A natureza decididamente duvidosa da NAIRU é indicada pelo seu nome de guerra “, a taxa natural de desemprego”. Essa frase revela uma ideologia subjacente que 1) o desemprego é um fenómeno natural a que todas as economias se ajustam automaticamente; e 2) a inflação sempre resulta de excesso de demanda. Se o primeiro fosse verdade a recessão global não teria ocorrido. A segunda ignora pressões sobre os preços decorrentes de bens e serviços comercializados, sendo o mais óbvio e preço volátil de petróleo.
A possibilidade de calcular em cada país e num tempo determinado a capacidade normal específica não iria salvar a regra de 0,5% em relação ao reino do absurdo ideológico.

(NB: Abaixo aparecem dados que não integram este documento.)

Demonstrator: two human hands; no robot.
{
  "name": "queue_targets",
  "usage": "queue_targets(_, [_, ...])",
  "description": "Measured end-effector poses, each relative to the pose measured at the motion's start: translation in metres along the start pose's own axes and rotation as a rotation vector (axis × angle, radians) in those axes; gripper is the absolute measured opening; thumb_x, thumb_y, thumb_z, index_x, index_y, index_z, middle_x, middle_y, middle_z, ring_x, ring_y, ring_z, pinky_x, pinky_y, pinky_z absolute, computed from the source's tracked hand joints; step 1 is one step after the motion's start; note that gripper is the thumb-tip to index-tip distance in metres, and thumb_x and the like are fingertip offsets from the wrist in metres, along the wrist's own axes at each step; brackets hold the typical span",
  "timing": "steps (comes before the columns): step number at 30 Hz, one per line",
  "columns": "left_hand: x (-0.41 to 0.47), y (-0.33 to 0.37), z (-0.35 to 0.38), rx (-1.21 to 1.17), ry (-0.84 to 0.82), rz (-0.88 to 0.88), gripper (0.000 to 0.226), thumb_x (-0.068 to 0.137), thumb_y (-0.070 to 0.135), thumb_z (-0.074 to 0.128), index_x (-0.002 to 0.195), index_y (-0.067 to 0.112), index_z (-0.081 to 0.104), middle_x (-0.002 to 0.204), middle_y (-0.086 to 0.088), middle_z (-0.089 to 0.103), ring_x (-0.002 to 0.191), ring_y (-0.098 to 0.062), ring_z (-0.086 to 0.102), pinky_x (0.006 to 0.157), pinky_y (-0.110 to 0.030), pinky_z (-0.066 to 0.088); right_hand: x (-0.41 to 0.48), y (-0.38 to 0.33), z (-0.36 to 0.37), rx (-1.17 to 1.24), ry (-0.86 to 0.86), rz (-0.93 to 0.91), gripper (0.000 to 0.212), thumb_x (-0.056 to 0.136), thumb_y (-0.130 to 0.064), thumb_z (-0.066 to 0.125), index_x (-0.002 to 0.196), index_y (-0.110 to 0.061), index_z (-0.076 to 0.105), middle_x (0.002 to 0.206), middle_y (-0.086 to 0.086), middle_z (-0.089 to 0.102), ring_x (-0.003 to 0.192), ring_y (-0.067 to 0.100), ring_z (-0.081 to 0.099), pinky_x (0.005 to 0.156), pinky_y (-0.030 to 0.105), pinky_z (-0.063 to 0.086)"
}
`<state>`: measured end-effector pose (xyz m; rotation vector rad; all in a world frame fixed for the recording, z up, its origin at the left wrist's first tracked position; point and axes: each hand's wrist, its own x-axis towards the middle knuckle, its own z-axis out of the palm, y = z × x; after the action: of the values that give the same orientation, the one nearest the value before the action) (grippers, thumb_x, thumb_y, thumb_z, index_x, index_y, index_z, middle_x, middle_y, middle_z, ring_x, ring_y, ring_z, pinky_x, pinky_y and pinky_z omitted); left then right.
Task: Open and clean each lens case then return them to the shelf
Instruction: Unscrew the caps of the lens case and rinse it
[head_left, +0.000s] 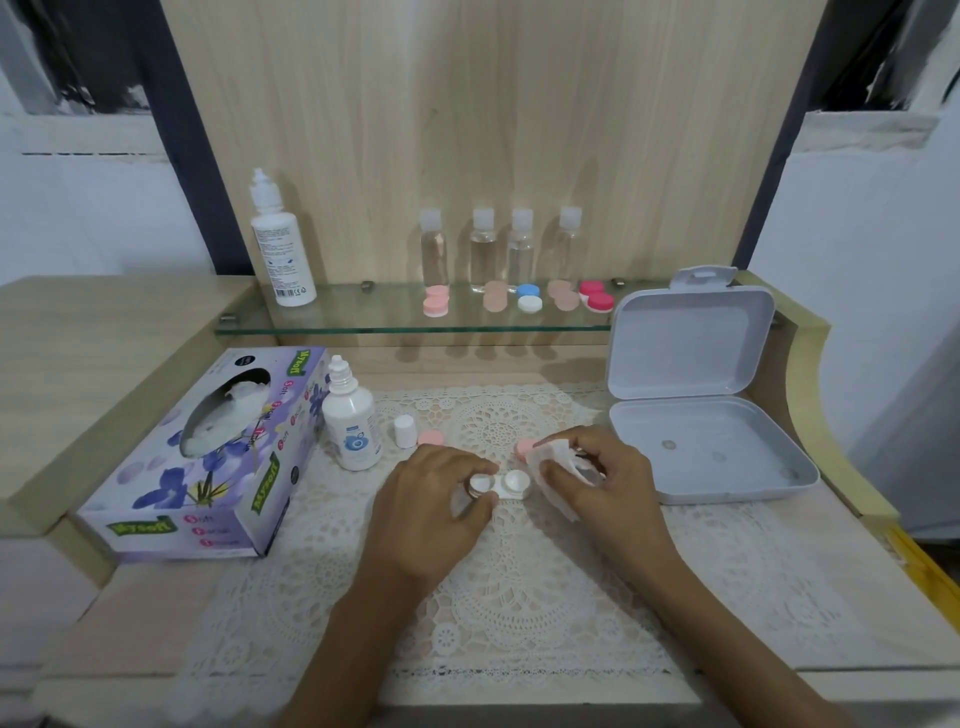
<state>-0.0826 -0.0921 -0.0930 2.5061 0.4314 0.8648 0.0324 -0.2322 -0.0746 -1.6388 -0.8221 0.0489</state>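
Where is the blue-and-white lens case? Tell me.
Head view: the blue-and-white lens case sits on the glass shelf, toward its right end, between two beige cases.

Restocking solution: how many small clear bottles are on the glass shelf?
4 clear bottles line the glass shelf: leftmost, second, third, rightmost. None appears hidden.

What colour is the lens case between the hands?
White lens case; the head view shows it.

Bright, soft, even light here, coming from above and in front. The small bottles (483, 249) cast pale shadows on the wood below the glass shelf (363, 318). Wide-angle bend bows the counter (893, 634) edges; the corners go soft, and fine detail looks slightly hazy throughout.
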Motion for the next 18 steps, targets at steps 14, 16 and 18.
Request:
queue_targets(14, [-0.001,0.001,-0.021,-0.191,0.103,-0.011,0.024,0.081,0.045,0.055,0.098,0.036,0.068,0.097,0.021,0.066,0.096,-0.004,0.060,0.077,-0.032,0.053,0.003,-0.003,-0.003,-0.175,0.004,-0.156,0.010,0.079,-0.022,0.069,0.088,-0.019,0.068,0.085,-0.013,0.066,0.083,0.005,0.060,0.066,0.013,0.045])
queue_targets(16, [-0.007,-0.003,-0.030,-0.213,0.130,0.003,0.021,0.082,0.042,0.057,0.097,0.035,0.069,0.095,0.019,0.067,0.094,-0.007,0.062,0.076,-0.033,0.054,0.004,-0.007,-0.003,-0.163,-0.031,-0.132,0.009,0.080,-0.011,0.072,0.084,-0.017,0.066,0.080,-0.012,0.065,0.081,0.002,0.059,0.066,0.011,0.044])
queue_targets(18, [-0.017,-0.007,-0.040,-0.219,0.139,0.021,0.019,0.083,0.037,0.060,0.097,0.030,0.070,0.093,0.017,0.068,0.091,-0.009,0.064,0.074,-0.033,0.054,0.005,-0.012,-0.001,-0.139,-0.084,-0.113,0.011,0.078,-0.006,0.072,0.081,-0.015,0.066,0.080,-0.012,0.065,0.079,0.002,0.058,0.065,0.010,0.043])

Em primeiro lugar, representa uma análise estática aplicada a um processo dinâmico.
A regra de 0,5% é um resultado hipotético com base em cálculos analiticamente doentios. Este “what if” do cálculo estatístico é utilizado por uma burocracia não democrática para forçar governos eleitos a implementar políticas econômicas contracionistas. A meta de 0,5% é tecnicamente errada, já que exige uma política macroeconómica pró-cíclica. Para tornar a regra mais kafkiana, a burocracia da CE calcula depois que um governo não vai cumprir a meta hipotética, e em seguida, determina as políticas contracionistas que garantem que o objectivo não pode ser alcançado. O problema é imaginário e a solução contraditória.

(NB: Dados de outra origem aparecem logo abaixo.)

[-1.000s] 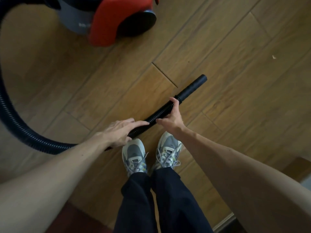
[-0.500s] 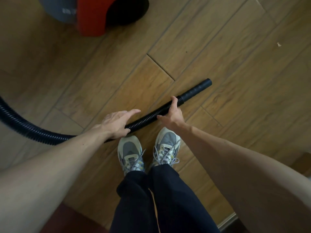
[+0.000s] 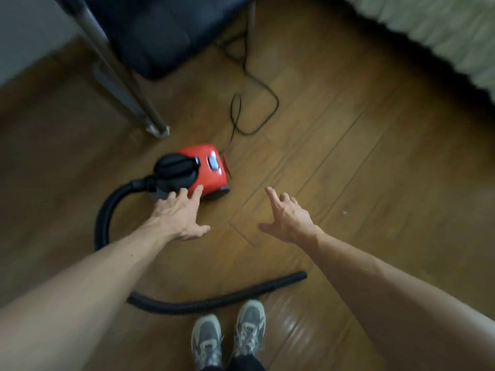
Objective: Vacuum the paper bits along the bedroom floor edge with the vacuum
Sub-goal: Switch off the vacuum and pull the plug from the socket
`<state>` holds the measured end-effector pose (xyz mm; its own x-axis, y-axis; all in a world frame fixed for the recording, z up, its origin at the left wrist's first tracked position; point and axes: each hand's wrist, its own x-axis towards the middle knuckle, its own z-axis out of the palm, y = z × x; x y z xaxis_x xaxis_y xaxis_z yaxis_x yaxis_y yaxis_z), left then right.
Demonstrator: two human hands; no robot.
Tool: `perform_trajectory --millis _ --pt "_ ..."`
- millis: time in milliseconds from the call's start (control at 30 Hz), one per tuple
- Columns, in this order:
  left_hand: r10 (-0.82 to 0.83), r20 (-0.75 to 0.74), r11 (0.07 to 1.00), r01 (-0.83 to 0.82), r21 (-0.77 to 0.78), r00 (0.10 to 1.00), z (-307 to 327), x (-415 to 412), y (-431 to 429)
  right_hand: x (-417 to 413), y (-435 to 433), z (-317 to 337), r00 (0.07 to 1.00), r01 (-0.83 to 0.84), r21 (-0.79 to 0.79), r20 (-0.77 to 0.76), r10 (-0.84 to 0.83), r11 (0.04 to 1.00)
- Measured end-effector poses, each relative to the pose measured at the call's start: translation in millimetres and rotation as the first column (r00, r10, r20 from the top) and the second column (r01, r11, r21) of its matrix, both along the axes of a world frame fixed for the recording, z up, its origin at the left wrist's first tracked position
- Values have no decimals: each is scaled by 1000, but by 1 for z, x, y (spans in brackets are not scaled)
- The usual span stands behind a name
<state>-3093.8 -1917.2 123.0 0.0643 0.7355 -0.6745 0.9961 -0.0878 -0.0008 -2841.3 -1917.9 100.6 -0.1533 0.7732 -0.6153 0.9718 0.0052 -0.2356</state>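
Note:
The red and black vacuum [image 3: 206, 170] sits on the wooden floor ahead of me. Its black ribbed hose [image 3: 214, 301] curves from the vacuum's left side round to the floor just in front of my shoes, with the nozzle end [image 3: 297, 277] lying free. My left hand [image 3: 179, 215] is spread open, fingertips over the vacuum's near edge. My right hand [image 3: 288, 218] hangs open above the bare floor to the right of the vacuum. A small pale paper bit [image 3: 345, 211] lies on the floor right of my right hand.
A dark chair [image 3: 160, 36] with a metal leg [image 3: 134, 103] stands behind the vacuum. The black power cord [image 3: 257, 103] loops across the floor behind it. A pale bed cover edge [image 3: 442, 36] fills the upper right. My two grey shoes [image 3: 230, 336] are at the bottom.
Both hands have let go of the hose, which now lies on the floor. The view has lifted, and both hands have moved forward toward the vacuum body.

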Motion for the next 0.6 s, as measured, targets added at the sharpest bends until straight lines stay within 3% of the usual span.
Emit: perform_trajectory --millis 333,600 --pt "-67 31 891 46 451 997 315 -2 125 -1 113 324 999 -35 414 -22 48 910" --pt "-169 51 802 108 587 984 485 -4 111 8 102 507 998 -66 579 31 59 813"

O texto da TECG deixa claro que o comportamento fiscal desviante por um país membro não será tolerado:
Os mecanismos de correção devem assegurar uma ação automática a realizar em caso de desvio da [objectivo estrutural do défice] ou a trajetória de ajustamento, com cláusulas de escape (Plano B) para circunstâncias excepcionais. A conformidade com a regra deveria ser controlada por instituições independentes.

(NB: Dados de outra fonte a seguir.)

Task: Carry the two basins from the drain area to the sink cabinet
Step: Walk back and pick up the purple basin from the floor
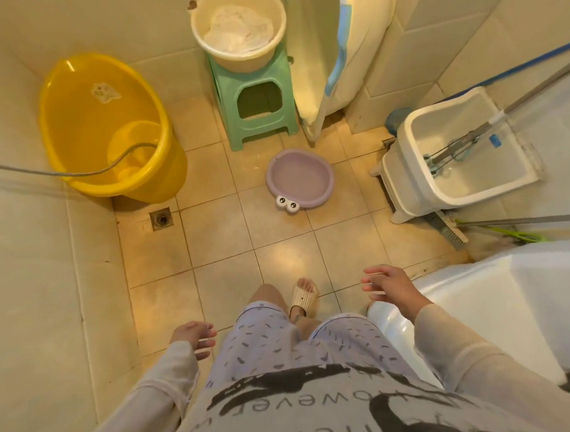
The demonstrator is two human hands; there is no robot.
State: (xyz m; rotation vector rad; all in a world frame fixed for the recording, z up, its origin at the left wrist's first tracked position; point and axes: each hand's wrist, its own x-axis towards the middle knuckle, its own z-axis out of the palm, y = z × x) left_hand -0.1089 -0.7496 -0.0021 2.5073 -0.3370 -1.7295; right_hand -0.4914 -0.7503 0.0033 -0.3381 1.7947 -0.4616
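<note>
A small purple basin (300, 180) with cartoon eyes on its near rim lies on the tiled floor, right of the floor drain (161, 219). A cream basin (239, 30) holding white cloth stands on a green stool (255, 99) against the far wall. My left hand (196, 338) hangs low at the left of my legs, fingers apart and holding nothing. My right hand (389, 284) is raised at the right, fingers spread, also holding nothing. Both hands are well short of either basin.
A big yellow tub (86, 103) with a hose running into it fills the far left corner. A white mop sink (461, 162) with a mop stands at the right, a brush (446, 230) below it. A white toilet (477, 305) is at my right.
</note>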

As “instituições independentes” incluem a própria Comissão Europeia, que acrescenta um caráter nitidamente orwelliano a um Tratado já kafkiano.
Feito para provocar recessão
As Economias sofrem de défices orçamentais crescentes durante recessões, por causa de queda das receitas e do aumento das despesas sociais. Tais circunstâncias resultam de uma queda do investimento privado ou das exportações. As economias mais eficazmente superaram as recessões por via do setor público, utilizando os seus poderes de despesa, para compensar uma procura privada inadequada. Foi isso mesmo que o FMI veio dizer esta semana sobre o crescimento na Europa.
O TECG legalmente proíbe a implementação desta política fiscal anticíclica. Pelo contrário, os governos que subscreveram o TECG aplicam políticas análogas à prática de há 200 anos de sangria para restaurar a saúde do doente. É um Tratado destinado à execução forçada a estagnação perpétua em todo o continente europeu.
O termo “Six-Pack” é, em certo sentido um apelido singularmente apropriado para o Tratado sobre Estabilidade, Coordenação e Governação. A Six-Pack contém o equivalente econômico de um veneno que transformar problemas fiscais menores em crises de recessão. Para aqueles que se dedicam a uma União Europeia próspera e harmoniosa, revogação ou substituição do TECG destaca-se como uma prioridade urgente.
É nesta linha que se inscreve o discurso económico do Governo de António Costa e que Marcelo Rebelo de Sousa acabou por subscrever na comunicação ao Parlamento Europeu, esta semana. O PS já subscreveu na Europa um documento visando alterar a definição de défice estrutural, mas em última análise o caminho dos socialistas vai no sentido de criar uma frente que democratize o semestre europeu e sobretudo coloque a comissão a trabalhar diretamente com os parlamentos nacionais. Um caminho de reforma que , para já fica à espera do resultado do referendo do Reino Unido (BREXIT).